In early 2018, I read about the PC release of Subnautica. I normally do not play survival games, but this one seemed different. I dug the idea of a hand-crafted underwater world, with an actual story, and good atmosphere. As I haven't had a gaming PC since the 90's, I put it in the back of my mind, hoping a console release was in the future.
Now that Subnautica has been released on the PS4, I picked it up, couldn't put it down, and "finished it" this weekend. Overall, a highly recommendable experience. But wow, did I run into my share of issues. I'm not good with write-ups, so here's a list of my highs and lows:
1. Nearly perfect atmosphere
-Excellent use of lighting (With realistic light shafts, a gorgeous bioluminescence exposition at night, and the darkness that comes with plunging into the depths.)
-Top notch sound design (With headphones, 2-channel stereo, and surround sound, this game truly makes you feel like you're underwater. The sounds of bubbles, flowing through water at speed, the sounds of creatures in the distance. I could go on for paragraphs about this, but the sound design is just great.)
2. Strong feeling of exploration
-Unique biomes (Finding each new biome is exciting, giving a sense of wonder, and pushing you to seek out the biome's new features, creatures, resources, and secrets.)
-Sense of danger/risk (There were many times where I felt like I probably shouldn't be in an area yet, but still pressed on to find crafting materials, audio logs, creatures, and paths to other, deeper biomes.)
3. Fleshed-out world
-Mixture of audio logs, journal entries, and environmental descriptions (I don't want to spoil anything, but the devs did a solid job of giving you a huge amount of explicit details about the world, creatures, plants, biomes, etc.)
4. Fun gameplay loop
-I never felt bored (There was always a new area, new resource, or new item that I was on a "mission" to find. The only time I felt close to bored, was with some tedium in resource collection…see "Lows".)
-Crafting a new items, machine or chemical/substance seemed to always lead to new discoveries or abilities. I have not played many survival games, but this feels like what a survival gameplay loop should be.
-From what I gather, with many survival games there is rarely any closure or "game completion". Subnautica actually has an end-game goal, which seems so lofty when you first realize what you need to do. Once I finished the game, I felt like I truly completed an adventure.
1. Technical issues (These have been brought up by so many reviewers, that I would just be repeating what's already been said. But I hit so many huge technical bumps.)
-Pop in (This was a huge issue with 3D polygonal games in the 90's and early 00's.
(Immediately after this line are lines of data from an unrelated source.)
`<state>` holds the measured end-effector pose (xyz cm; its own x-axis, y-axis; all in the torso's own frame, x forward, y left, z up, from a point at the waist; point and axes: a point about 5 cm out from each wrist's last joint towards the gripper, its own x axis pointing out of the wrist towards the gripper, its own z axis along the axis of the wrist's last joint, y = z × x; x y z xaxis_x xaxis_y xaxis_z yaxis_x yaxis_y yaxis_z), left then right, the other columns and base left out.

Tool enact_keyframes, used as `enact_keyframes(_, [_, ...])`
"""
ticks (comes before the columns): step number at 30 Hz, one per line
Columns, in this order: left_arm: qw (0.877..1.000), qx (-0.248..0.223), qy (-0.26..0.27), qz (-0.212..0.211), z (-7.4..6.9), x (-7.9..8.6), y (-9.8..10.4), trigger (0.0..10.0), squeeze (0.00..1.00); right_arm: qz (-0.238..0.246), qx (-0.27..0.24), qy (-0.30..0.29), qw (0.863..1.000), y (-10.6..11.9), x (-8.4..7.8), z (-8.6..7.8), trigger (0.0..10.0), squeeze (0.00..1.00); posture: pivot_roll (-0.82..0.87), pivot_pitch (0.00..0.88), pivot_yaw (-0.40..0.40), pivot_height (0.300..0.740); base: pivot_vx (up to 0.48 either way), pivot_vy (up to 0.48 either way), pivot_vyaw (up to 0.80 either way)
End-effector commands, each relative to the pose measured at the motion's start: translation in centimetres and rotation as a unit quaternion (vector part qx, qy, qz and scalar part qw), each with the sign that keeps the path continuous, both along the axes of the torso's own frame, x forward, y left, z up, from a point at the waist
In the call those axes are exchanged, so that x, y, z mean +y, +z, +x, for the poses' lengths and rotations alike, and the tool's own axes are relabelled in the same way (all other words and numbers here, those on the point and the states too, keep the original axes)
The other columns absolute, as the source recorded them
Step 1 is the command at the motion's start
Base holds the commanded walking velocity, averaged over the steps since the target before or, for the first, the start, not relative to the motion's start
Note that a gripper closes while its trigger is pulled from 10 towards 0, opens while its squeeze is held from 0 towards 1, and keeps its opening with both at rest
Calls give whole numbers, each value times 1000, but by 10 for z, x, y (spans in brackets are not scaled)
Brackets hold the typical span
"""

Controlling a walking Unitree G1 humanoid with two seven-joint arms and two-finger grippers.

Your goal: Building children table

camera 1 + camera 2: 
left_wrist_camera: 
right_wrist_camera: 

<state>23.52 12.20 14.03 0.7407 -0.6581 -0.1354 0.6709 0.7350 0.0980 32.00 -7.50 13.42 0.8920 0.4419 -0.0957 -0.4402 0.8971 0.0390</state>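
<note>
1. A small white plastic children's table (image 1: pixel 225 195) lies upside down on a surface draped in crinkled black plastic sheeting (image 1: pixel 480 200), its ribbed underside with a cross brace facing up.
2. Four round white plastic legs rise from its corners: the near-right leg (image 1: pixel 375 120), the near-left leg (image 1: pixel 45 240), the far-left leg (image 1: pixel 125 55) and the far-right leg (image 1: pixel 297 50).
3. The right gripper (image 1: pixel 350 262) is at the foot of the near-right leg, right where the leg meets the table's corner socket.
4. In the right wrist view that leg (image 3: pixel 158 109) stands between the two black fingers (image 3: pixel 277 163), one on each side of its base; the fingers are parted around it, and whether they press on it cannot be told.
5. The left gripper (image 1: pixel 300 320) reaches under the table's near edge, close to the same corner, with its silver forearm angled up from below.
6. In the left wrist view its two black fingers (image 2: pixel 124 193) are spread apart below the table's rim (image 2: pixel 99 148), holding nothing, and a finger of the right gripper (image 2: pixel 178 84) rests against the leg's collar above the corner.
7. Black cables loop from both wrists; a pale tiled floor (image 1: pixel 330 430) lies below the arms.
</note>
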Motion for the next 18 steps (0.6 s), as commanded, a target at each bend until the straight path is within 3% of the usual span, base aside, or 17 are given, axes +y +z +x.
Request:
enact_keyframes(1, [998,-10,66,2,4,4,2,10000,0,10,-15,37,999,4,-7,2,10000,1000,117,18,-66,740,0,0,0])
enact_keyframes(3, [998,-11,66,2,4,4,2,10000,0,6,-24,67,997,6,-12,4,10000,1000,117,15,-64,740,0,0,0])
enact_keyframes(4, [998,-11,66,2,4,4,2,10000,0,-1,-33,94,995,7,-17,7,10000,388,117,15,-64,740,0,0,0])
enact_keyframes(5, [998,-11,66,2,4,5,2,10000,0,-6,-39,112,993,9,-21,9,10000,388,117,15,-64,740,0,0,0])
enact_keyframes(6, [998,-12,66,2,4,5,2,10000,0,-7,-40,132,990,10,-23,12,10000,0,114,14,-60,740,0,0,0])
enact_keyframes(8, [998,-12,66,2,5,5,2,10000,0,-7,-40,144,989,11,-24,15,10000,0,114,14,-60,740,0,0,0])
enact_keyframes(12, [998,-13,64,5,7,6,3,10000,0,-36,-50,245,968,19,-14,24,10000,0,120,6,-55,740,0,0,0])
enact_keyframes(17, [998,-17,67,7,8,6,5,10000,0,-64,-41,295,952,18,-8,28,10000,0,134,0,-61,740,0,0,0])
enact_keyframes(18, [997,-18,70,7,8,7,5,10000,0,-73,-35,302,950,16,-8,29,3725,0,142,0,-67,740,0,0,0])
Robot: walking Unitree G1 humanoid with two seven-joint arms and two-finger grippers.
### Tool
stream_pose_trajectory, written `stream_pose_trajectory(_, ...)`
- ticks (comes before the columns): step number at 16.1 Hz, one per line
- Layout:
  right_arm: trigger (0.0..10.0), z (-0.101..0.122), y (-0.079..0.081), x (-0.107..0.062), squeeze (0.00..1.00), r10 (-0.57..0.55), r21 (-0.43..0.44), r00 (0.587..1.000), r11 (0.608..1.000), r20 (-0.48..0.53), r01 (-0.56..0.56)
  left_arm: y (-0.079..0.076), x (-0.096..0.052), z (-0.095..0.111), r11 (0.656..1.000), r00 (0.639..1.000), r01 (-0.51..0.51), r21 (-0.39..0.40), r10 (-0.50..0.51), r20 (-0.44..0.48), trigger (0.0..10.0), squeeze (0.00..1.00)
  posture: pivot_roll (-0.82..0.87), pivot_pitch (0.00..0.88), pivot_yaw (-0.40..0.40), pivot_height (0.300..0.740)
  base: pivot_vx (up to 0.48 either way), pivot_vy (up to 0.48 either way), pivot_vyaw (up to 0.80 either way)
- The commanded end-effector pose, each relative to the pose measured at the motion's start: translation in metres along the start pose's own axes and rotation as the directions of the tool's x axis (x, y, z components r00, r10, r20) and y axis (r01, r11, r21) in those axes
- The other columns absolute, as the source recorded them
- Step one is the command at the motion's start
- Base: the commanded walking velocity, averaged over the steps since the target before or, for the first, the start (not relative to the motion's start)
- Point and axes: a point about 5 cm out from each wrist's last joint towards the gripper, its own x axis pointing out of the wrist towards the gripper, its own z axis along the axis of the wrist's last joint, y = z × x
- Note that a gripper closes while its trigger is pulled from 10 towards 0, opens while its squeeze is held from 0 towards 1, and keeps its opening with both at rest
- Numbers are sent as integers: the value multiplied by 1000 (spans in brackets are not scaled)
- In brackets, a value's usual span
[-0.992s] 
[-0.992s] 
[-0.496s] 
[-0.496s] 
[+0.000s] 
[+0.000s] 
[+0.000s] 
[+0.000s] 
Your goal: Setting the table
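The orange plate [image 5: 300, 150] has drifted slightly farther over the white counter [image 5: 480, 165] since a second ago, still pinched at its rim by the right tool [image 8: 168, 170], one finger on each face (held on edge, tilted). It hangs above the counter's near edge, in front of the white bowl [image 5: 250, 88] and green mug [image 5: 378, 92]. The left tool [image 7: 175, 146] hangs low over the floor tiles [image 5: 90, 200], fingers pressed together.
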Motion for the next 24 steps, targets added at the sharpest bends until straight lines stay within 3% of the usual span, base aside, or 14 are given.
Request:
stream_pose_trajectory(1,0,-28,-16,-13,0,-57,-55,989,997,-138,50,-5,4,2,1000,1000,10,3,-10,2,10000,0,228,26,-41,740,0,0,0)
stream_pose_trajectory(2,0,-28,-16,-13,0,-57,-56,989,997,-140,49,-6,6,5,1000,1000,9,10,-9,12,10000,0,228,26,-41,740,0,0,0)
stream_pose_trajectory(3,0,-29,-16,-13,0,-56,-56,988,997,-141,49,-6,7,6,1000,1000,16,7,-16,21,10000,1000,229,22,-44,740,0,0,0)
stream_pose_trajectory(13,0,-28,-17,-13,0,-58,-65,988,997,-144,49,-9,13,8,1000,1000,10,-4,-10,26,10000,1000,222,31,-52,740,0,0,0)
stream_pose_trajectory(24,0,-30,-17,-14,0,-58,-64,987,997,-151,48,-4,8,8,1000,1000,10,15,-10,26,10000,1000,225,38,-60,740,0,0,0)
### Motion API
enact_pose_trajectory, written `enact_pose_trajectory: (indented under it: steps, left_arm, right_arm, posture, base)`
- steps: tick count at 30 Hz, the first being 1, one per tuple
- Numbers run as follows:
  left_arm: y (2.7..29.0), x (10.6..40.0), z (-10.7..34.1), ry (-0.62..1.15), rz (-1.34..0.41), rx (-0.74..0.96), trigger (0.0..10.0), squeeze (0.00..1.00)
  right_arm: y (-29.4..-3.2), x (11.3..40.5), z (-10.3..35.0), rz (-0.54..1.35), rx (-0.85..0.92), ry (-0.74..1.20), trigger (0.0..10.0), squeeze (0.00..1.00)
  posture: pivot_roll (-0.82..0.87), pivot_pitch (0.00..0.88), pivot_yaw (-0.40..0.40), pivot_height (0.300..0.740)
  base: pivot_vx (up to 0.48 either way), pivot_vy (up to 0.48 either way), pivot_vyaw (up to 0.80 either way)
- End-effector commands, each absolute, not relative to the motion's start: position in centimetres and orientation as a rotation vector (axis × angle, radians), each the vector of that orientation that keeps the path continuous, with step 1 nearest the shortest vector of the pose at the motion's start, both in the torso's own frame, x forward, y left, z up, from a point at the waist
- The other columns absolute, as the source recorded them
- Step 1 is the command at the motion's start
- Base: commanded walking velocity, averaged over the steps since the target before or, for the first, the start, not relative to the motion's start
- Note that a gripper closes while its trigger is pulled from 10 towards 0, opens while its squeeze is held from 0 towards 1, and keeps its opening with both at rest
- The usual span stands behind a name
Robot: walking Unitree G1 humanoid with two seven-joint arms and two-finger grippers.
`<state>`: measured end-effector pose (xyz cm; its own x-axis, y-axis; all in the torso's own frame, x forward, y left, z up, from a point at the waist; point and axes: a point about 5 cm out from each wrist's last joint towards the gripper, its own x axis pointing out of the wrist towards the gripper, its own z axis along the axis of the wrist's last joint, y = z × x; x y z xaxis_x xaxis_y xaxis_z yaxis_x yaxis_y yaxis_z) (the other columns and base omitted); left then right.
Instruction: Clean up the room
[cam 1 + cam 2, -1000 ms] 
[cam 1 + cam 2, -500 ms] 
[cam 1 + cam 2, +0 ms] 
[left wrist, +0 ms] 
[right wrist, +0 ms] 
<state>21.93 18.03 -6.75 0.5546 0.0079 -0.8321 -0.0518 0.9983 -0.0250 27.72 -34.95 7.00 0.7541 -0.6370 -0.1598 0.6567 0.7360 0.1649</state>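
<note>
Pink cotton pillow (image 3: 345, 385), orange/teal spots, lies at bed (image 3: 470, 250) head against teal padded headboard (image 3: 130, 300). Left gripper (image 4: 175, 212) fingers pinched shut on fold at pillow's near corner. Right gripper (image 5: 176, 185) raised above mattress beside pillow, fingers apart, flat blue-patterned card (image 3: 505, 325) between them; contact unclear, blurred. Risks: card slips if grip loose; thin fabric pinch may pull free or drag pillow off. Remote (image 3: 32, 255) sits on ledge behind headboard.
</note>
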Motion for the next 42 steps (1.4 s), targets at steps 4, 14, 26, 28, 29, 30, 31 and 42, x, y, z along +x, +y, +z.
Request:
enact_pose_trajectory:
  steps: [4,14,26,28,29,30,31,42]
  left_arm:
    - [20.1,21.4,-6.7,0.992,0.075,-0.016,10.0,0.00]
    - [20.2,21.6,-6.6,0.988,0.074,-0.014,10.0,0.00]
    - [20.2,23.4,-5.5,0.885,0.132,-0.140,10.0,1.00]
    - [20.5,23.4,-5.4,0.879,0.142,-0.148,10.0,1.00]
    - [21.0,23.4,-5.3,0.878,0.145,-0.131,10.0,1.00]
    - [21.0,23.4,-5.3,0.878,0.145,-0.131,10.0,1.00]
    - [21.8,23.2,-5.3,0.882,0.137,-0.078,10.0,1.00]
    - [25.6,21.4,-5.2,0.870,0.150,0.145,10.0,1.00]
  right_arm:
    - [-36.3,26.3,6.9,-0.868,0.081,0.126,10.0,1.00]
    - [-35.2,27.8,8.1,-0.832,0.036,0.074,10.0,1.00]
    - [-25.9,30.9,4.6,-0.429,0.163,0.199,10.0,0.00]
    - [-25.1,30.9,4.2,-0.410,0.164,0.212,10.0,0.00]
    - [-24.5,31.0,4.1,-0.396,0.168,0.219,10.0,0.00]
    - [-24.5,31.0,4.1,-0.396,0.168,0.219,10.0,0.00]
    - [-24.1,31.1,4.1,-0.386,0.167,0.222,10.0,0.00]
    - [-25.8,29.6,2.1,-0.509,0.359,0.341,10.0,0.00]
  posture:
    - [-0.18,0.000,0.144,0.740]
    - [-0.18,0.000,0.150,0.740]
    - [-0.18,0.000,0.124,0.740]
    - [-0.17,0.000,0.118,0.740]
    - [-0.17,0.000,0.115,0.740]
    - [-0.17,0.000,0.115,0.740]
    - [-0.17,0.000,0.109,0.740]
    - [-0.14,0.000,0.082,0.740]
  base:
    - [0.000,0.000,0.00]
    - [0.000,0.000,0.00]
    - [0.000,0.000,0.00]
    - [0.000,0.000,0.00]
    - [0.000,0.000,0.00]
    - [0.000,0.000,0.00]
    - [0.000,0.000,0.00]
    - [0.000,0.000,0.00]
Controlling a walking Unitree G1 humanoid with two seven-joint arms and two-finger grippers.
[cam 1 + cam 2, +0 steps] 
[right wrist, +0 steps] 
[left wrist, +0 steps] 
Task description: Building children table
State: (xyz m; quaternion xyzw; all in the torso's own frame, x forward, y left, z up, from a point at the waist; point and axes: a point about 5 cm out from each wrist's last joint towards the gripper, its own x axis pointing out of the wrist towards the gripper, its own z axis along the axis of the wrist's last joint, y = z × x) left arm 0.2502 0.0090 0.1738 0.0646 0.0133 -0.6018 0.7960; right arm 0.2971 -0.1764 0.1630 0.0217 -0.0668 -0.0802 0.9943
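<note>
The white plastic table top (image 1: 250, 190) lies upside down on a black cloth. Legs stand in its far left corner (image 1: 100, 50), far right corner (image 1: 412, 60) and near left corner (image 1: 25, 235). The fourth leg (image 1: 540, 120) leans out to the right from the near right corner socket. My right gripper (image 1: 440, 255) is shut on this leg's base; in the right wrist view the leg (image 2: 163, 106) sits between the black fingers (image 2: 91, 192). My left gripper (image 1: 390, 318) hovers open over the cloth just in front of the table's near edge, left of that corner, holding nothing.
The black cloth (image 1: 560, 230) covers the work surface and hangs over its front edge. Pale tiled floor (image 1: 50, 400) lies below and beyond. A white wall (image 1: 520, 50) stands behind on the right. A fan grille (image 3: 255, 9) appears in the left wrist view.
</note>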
But most of these times, the pop-in pertained to objects/items at a distance. In Subnautica, items/objects/boundaries can pop-in within mere feet from your character. Now this is an issue by itself, but it is drastically compounded by the fact that the pop-in doesn't just pertain to the object texture, but the object itself. So the actual object collision doesn't load until you're very close, or even past the object, causing several issues. This happened in two main areas that basically broke my game. Minor area-based spoilers in the two paragraphs below:
–>While exploring a cave, I came to an area where it seemed like the cave was really opening up. I moved forward and noticed that certain environmental edges were sharp/flat, which indicated that I was likely looking at the edge of a polygon. As I knew that the area ahead did not load, and I turned around. It was then that I realized that the cave wall had loaded behind me, and I was stuck out-of-bounds, with no way to return to the cave interior. I tried to reach the ocean surface, but the sea flood geometry kept me bounded within the out-of-bounds.
–>As I was climbing an island mountain, part of mountain did not load in. Now, in other games, you might able to climb the invisible geometry, but in Subnautica, that part of the mountain simply did not exist. So I was stuck, unable to climb further. I saved, reloaded, which did not help. But I left the area, saved, and reloaded again, which fixed the issue.
-Crashes (I counted a total of 27 crashes during my 36 hours of gameplay. Being on console, I've experience maybe 3-4 gameplay crashes throughout my other games, across years of playing. This had sometimes lead to 30-70 minutes of lost gameplay because I forgot to save.)
2. Inventory management
-I don't even know what to say since I have not played too many other survival games, but there has to be an easier way to go through your stored items. This game does not make it easy at all.
3. Resource collection
-While the actual gameplay loop is fun, there WILL BE times where you need just a few additional resources to make that next technological leap. And while you will figure out that certain rocks will contain specific types of materials, it is still a nearly random crapshoot of seeking all over the place for an additional silver ore, or whatever you're looking for. This happened dozens of times.
4. Silly, unrealistic design choices
-I understand that it's a game. But given several realistic design choices (requiring you to structurally reinforce your base to prevent collapse), some other design choices stand out. Such as: jumping out of your heavily-reinforced submarine at 1000 meters, with the same diving suit you can wear at the beginning of the game…just no. I'm sure the devs thought of this, and maybe decided it would be too cumbersome to constantly change your diving suits. But there could have been a more interesting way to handle this.
TL;DR – Excellent atmosphere, sound design and gameplay loop. Terrible technical issues and minor grinding throughout.